Agora RN - O
Rio Grande do Norte fica de fora das estatísticas do Ministério do
Trabalho sobre ações de fiscalização e combate ao trabalho análogo ao de
escravo no país. De acordo com divulgação do Ministério, nesta
sexta-feira, 26, foram realizadas 184 dessas ações no Brasil que
resultaram no resgate de 407 trabalhadores. Segundo o Ministério, os trabalhadores
resgatados em 2017 foram submetidos a situações como trabalho forçado;
jornada exaustiva; condição degradante de trabalho; restrição, por
qualquer meio, de locomoção em razão de dívida contraída com empregador
ou preposto, no momento da contratação ou no curso do contrato de
trabalho; retenção no local de trabalho em razão de cerceamento do uso
de qualquer meio de transporte; manutenção de vigilância ostensiva e
apoderamento de documentos ou objetos pessoais.

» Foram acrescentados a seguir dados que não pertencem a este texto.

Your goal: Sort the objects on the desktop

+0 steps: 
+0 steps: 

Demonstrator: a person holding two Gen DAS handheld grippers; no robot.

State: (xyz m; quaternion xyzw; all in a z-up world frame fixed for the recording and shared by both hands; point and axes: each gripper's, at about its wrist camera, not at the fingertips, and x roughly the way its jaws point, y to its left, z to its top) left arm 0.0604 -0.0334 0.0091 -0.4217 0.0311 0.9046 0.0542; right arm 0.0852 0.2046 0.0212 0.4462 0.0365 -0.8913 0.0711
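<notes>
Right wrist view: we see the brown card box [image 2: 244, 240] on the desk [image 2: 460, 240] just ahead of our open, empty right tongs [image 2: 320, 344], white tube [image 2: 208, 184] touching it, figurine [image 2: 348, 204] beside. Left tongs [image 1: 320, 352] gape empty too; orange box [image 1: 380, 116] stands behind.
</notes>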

Os trabalhadores foram retirados dos locais onde estavam e
encaminhados ao Programa de Seguro-Desemprego Especial pelo período de
três meses, no valor de um salário mínimo vigente. As equipes de
fiscalização também lavraram autos de infração e notificaram os
empregadores para que pagassem as verbas rescisórias correspondentes ao
período trabalhado. Em todo o ano passado, foram pagos a título de
verbas rescisórias o montante de R$ 2,28 milhões, mais R$ 945,43 mil
correspondentes a parcelas do Seguro-Desemprego.
No próximo
domingo, 28 de janeiro, é celebrado o Dia Nacional de Combate ao
Trabalho Escravo, uma das principais bandeiras do Ministério do
Trabalho.
A data foi criada em 2009 em homenagem aos auditores fiscais
do Trabalho Erastóstenes de Almeida Gonsalves, João Batista Soares Lage e
Nelson José da Silva e o motorista Ailton Pereira de Oliveira. Eles
foram assassinados em 28 de janeiro de 2004, durante vistoria a fazendas
na zona rural de Unaí, Minas Gerais. O ministro do Trabalho em exercício Helton Yomura, lembra que o
combate à escravidão moderna é prioridade para o órgão. “Tanto que
publicamos uma portaria que conceitua e orienta o combate ao trabalho
análogo ao escravo no país, construída a partir do diálogo com vários
órgãos que trabalham com esse tema e que, assim como este Ministério,
priorizam a pauta”, afirma.
Os dados do Ministério mostram ainda
que a prática do trabalho escravo foi encontrada tanto no ambiente rural
quanto no ambiente urbano. Do total de trabalhadores regatados, 107 se
encontravam em regiões metropolitanas, com maior incidência no setor de
construção civil e na atividade têxtil. Já no ambiente rural, os setores
que apresentam maior número de trabalhadores resgatados foram
agricultura, pecuária e produção florestal. Entre os estados, o
Pará é o primeiro colocado no ranking de ações de fiscalização e combate
ao trabalho escravo, com 31 inspeções, que resultaram em 72
trabalhadores resgatados. Em seguida vem o estado do Mato Grosso, com 27
inspeções e 78 resgatados, e Minas Gerais, com 15 ações e 68
resgatados.
Números de fiscalizações nos estados:
Como funcionam as operações de resgate
A
Secretaria de Inspeção do Trabalho conta atualmente com duas frentes de
trabalho distintas para fiscalizações de combate ao trabalho análogo ao
de escravo. Uma delas é realizada pelo Grupo Especial de Fiscalização
Móvel (GEFM), que possui quatro grupos. Eles foram responsáveis por 108
inspeções.
A outra frente de trabalho se dá em 12 regionais com
combate permanente ao trabalho escravo, fixados nas superintendências
dos estados de Santa Catarina, São Paulo, Rio de Janeiro, Minas Gerais,
Mato Grosso, Mato Grosso do Sul, Pará, Ceará, Piauí, Goiás, Tocantins e
Bahia. As Superintendências Regionais do Trabalho realizaram, no total,
76 ações de inspeção em 2017. Nas ações mais complexas, como as
que são realizadas em áreas rurais isoladas, por exemplo, o Ministério
do Trabalho recebe apoio de outros órgãos como Polícia Federal e Polícia
Rodoviária Federal. O objetivo é garantir a segurança dos servidores e
evitar que eles sofram emboscadas, como a ocorrida em Unaí em 2004.
O secretário de Inspeção do Trabalho substituto, João Paulo Ferreira
Machado, ressalta a importância do trabalho realizado pelas equipes de
fiscalização. “As ações de combate ao trabalho escravo representam a
defesa dos diretos mais básicos dos trabalhadores, e nestas ações,
conduzidas pelos auditores-fiscais, que se iniciam políticas públicas
para erradicação desta prática nefasta”, complementa Machado.